Using what appears to be the current Senate version as a base, either approach will result in a final overall FY 2015 budget in the range of $6.3-6.8 billion.
Last week the House Finance Committee proposed an alternative approach to “fixing” PERS/TRS which would drastically reduce current contribution levels to the TRS component, but at the expense of drastically increasing future obligations. Some speculated the approach was cynically designed to make the FY 2015 budget appear artificially low so legislators could claim in the coming election cycle success in achieving significantly reduced spending levels. The Governor subsequently called the approach “immoral”, but it does not yet appear to be dead.
Also outstanding heading into the final days of the session is a possible additional increase to education funding. The original House version of the Operating Budget largely kept education spending flat between FY 2014 and 2015. The Senate version, however, jumps education spending included in the Operating Budget between the two years by 13.7%.
In a late session development, the House now appears to be considering, as part of its omnibus education bill (HB 278), jumping education spending again, leaping past even the Senate’s version. It is unclear at this point where that effort will land in the remaining days of the session, but any additional increase over the Senate’s version will only add even further to final overall spending levels.
In early 2013 the University of Alaska-Anchorage’s Institute of Social and Economic Research (“ISER”) had this to say about Alaska’s fiscal situation:
“Right now, the state is on a path it can’t sustain. … Reasonable assumptions … suggest we do not have enough cash in reserves to avoid a severe fiscal crunch soon after 2023, and with that fiscal crisis will come an economic crash. … What can the state do to avoid a major fiscal and economic crisis? The answer is to save more and restrict the rate of spending growth. All revenues above the sustainable spending level of $5.5 billion … would be channeled into savings.”
Earlier this year ISER revised the $5.5 billion spending level downward to $5.0 billion, but assuming the legislature was able to bring spending under control there was reason to believe the $5.5 billion remains closer to the long term sustainable level. Based on where the FY 2015 budget appears to be headed, however, holding on to a sustainable level of $5.5 billion increasingly appears to be overly optimistic.
Based on earlier ISER forecasts, in the 2012 elections several candidates running as “fiscal conservatives” claimed to be committed to doing whatever was necessary to reduce spending levels to sustainable levels. In its early days, the Senate Majority Caucus also included “Develop sustainable capital and operating budgets for current and future generations” as one of its top three goals.
Assuming these budget numbers hold up in the final days of the session, those members — and the Senate Majority Caucus — will clearly have failed in achieving those goals.
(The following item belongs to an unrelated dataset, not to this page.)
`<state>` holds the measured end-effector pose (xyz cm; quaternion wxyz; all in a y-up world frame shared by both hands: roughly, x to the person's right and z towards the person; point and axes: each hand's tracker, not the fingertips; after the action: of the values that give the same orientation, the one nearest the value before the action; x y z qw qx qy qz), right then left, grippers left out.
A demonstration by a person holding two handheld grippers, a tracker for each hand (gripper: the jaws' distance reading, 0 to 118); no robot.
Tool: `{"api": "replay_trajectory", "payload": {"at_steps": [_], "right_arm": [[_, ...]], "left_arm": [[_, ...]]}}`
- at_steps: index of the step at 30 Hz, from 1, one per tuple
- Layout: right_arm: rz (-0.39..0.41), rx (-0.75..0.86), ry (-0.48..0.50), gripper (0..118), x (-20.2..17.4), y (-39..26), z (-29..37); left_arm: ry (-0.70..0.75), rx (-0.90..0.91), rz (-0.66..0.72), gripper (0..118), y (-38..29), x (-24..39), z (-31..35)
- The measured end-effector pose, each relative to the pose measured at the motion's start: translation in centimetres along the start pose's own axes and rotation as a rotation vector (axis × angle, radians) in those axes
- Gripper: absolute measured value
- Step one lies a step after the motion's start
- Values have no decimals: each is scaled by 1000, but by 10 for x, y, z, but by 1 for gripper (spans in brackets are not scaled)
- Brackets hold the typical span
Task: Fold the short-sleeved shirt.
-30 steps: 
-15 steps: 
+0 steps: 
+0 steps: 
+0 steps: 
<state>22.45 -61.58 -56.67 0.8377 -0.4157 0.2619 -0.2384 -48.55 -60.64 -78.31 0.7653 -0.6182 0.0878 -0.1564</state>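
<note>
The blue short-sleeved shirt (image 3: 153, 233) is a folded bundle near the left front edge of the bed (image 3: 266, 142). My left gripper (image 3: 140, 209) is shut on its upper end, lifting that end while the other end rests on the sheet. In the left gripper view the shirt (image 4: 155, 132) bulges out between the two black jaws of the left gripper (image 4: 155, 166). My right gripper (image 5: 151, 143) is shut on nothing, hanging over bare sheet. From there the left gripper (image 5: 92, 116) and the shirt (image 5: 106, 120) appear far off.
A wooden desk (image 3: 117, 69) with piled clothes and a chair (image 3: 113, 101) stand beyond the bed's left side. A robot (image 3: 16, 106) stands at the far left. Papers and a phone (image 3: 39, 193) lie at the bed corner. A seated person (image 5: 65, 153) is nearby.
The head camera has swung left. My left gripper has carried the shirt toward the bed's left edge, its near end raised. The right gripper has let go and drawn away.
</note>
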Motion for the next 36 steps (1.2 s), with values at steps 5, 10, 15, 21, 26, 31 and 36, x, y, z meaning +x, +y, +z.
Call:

As ISER’s 2013 report makes clear, on its current path the state is headed toward a “severe fiscal crunch soon after 2023 and with that fiscal crisis will come an economic crash.” From where the process sits at the moment it appears that in the two budgets they have worked since the 2012 election, the Governor and current legislature have failed to change that direction.
That failure deserves to — and likely will — be a significant issue in the upcoming 2014 election cycle.